Die „Neue Weltordnung“

Randbemerkungen

Die „Neue Weltordnung“ kommt von der „Souveränitäts“-Strömung und ist ein Mix aus plakativem Nationalismus, Fremdenhass (gepaart mit der Paranoia „die Fremden wollen uns Böses“ – die rumänischen Auswüchse wurden in dieser Rubrik bereits wiederholt behandelt) und fußt auf religiösem Fundamentalismus. Am besten drückte das die amerikanische Kongressabgeordnete Lauren Boebert aus: „Die Kirche muss die Regierung leiten, nicht die Regierung die Kirche. Ich bin diese ganze Misere mit der Trennung von Kirche und Staat satt. (...) Die (politische) Linke will Gott mit der Regierung in allen Aspekten unseres Lebens ersetzen. Nein, so etwas wird nie geschehen!“

Der Begriff „Patriot“ wird etwa von der Gruppe QAnon, die einem D. Trump so nahesteht, laufend bemüht, ebenso präsent in Großbritannien mit „holen wir uns die Kontrolle zurück“ (Brexit-Kampagne), oder in Rumänien mit den „Patrioten“, die in jedem Rumänen einen Nachkommen von Burebista oder wenigstens Stefans des Großen und „Heiligen“ sehen, denen die Großartigkeit im genetischen Code festgeschrieben ist. Folglich kann die Kärglichkeit des rumänischen Alltags nur von den „Fremden“ kommen – ausländische Unternehmer, Nato, EU etc. Unbedingt aus allem, was nicht orthodox ist...

Trotz dieser grob-konkreten Richtungen bleibt die „neue Weltordnung“ (programmatisch?) vage und verschwommen konturiert (von einer Weltregierung, aus wenigen „Personen“, die nur angedeutet werden, geführt). Seit den „Protokollen der Weisen aus Zion“, also seit mehr als hundert Jahren, geistert die Idee einer geheimen Weltregierung herum, und sie kristallisiert sich manchmal auch ums ältere Freimaurertum oder um die Illuminaten (denen Adam Weishaupt und Adolph Knigge, ja, DER Knigge, und Mitglieder wie Herder, Pestalozzi, Goethe, Ignaz von Born oder W. A. Mozart angehörten), deren Mythos bis ins 21. Jahrhundert fort genährt wird. Dazu gehört auch die „Bilderberg-Gruppe“. Als „Neue Weltordnung“ geistert die Verschwörungstheorie erst seit den Wendejahren 1989-90 herum, und nicht selten radikalisiert sie sich in Antisemitismus.

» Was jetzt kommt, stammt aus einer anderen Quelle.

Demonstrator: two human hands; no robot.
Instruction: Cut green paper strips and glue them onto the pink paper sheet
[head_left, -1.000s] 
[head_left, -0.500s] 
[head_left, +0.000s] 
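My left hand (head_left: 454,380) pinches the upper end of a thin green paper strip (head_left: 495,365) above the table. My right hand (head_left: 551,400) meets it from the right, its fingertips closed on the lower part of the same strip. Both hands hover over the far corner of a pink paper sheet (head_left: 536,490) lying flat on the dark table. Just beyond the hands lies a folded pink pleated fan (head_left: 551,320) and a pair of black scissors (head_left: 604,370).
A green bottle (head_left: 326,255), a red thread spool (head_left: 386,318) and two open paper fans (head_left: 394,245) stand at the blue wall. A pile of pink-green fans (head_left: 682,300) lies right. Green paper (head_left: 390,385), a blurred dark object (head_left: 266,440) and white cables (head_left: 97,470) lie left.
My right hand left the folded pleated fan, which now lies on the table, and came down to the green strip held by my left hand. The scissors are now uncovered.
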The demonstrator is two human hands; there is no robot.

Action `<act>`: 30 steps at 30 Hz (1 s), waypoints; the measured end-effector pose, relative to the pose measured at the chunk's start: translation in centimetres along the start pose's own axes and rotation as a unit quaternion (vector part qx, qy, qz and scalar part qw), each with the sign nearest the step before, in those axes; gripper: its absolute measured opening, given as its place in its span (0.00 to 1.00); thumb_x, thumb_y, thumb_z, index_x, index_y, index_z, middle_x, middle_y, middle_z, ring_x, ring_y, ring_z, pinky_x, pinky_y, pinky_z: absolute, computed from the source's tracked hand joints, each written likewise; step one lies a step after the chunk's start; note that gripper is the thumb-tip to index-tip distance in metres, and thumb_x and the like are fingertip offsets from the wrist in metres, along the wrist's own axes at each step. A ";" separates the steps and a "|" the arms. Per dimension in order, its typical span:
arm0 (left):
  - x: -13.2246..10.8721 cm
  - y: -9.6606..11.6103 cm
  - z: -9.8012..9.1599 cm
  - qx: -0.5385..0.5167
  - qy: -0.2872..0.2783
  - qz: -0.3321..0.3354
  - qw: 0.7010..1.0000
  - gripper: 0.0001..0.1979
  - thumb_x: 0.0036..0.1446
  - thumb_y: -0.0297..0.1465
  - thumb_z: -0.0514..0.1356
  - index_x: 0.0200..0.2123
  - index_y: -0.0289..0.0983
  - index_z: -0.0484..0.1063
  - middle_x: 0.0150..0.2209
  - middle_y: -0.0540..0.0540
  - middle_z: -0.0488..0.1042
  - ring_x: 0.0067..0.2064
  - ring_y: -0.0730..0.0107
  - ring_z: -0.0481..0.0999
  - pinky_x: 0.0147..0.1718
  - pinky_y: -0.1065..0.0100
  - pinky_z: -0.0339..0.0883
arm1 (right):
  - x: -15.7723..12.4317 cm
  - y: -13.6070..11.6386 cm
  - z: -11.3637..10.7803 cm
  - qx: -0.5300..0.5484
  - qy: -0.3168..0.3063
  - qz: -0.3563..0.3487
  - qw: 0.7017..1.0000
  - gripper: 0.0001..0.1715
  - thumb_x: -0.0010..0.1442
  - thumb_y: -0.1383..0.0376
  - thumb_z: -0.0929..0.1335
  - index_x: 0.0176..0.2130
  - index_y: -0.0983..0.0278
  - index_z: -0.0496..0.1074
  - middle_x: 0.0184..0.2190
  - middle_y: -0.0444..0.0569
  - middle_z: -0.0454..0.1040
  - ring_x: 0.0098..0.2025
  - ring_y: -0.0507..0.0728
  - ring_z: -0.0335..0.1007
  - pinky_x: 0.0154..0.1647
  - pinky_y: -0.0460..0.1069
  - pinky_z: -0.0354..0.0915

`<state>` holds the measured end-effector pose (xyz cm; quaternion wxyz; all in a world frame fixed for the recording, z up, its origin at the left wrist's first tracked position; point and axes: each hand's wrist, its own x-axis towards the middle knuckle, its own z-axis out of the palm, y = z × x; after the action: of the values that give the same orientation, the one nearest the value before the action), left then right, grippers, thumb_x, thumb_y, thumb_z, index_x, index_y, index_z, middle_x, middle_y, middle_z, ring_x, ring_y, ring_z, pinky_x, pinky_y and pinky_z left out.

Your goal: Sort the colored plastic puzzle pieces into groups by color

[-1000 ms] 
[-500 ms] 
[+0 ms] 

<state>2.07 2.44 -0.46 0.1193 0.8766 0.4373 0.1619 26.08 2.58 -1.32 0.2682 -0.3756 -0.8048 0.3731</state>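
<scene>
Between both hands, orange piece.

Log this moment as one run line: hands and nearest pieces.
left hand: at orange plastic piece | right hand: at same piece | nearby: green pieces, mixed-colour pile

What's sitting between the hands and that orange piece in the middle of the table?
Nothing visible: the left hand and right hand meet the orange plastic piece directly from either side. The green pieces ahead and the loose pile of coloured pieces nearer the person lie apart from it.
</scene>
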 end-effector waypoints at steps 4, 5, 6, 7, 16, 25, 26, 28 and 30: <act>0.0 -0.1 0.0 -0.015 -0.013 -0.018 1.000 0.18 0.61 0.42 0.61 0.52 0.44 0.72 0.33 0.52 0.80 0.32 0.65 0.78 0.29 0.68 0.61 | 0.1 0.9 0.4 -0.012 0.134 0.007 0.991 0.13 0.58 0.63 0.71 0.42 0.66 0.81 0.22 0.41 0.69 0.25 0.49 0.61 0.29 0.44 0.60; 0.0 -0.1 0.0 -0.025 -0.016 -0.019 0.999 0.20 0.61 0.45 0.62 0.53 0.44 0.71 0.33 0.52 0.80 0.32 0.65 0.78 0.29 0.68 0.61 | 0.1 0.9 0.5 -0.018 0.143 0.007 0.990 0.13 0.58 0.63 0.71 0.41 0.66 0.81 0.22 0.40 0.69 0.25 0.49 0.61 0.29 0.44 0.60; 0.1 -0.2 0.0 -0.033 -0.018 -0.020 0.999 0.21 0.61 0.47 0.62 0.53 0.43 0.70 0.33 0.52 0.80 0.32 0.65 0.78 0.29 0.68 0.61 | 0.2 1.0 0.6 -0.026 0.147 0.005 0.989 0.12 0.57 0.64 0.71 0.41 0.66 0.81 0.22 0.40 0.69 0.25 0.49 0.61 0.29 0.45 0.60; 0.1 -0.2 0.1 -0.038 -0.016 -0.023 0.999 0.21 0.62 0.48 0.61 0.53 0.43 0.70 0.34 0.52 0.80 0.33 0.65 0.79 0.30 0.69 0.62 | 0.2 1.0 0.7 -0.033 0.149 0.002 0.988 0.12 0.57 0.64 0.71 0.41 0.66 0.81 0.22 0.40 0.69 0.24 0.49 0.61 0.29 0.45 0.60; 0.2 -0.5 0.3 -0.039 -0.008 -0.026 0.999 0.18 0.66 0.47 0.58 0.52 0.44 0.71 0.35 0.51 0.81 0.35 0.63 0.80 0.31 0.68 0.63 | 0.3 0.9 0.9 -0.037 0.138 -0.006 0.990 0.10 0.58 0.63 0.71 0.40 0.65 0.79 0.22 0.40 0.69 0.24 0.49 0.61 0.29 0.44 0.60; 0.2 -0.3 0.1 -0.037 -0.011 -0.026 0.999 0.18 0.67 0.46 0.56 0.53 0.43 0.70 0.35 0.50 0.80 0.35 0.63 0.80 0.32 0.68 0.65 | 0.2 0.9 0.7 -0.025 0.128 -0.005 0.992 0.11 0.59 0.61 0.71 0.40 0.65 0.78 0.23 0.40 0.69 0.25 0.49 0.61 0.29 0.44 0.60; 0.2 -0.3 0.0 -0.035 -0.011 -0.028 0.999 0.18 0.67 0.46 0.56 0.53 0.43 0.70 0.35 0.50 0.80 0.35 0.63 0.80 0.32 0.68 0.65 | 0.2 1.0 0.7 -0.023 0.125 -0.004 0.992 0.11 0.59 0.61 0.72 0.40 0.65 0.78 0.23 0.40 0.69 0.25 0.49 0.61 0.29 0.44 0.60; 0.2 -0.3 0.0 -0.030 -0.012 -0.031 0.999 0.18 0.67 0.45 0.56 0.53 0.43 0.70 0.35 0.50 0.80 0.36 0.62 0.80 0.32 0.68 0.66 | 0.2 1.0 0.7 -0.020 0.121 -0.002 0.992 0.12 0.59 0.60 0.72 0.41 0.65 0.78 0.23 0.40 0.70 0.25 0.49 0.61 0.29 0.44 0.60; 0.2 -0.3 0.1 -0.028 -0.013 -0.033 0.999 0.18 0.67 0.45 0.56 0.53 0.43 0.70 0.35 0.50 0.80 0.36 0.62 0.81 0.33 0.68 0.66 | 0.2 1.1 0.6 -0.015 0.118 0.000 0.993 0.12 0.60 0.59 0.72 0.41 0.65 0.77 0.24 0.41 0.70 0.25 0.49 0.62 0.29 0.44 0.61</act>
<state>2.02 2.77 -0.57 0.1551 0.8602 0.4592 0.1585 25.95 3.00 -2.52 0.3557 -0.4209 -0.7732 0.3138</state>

Der amerikanische Politikprofessor Michael Barkun beschreibt das so: „Eine Quelle ist der christliche Millenarismus, integriert in einem fundamentalistischen Protestantismus. Spekulationen übers Ende der Zeiten, wenn die Geschichte ihren Höhepunkt und ihre Enträtselung findet, führen zu Szenarien, in denen die diabolische Gestalt des Antichristen ihre Kontrolle über die Welt festigt. Die andere Quelle ist säkular: ein Corpus von Pseudoforschungen zu Geschichte und Politikwissenschaften, der Ereignisse als Ergebnis der Machinationen von Geheimorganisationen darstellt.“ In beiden wird das kritische Denken ausgehebelt, dem magischen Denken – dem Wunderglauben – Raum geschaffen.

Seit dem 19. Jahrhundert werden zunehmend fiktive jüdische Geheimgesellschaften ins Spiel gebracht, deren Ziel es sei, den Christen ihr Vermögen abzuluchsen, das Christentum zu vernichten, eine Weltordnung zu schaffen, die von Juden geführt wird. Die Deutschen und Franzosen als Urheber dieser Theorien werden ab dem 20. Jh. von Amerikanern abgelöst, die heute führend sind im Schmieden von Verschwörungstheorien. Ein Höhepunkt ist das Buch „Die Neue Weltordnung“ (1991, von Pat Robertson), wo es heißt, dass die Geschichte der modernen Welt von einer seit zwei Jahrhunderten fortdauernden Verschwörung bestimmt sei, an der sich die bayerischen Illuminaten, die Freimaurer, die Kommunisten und die Finanzierer der Wall-Street beteiligen, in deren Zentrum eine Reihe von Juden stehe, die Rothschilds, Moses Hess, Paul Warburg. Bei anderen: Soros.

Die Neue Weltordnung ist die vor-vor-alte und soll durch Instrumentalisierung von Angst entstehen, von Ungewissheit und Zweifel. Nationen ŕ la 19. Jh., Frauen am Herd, Gesetze nur nach der Bibel, Denken als Sünde.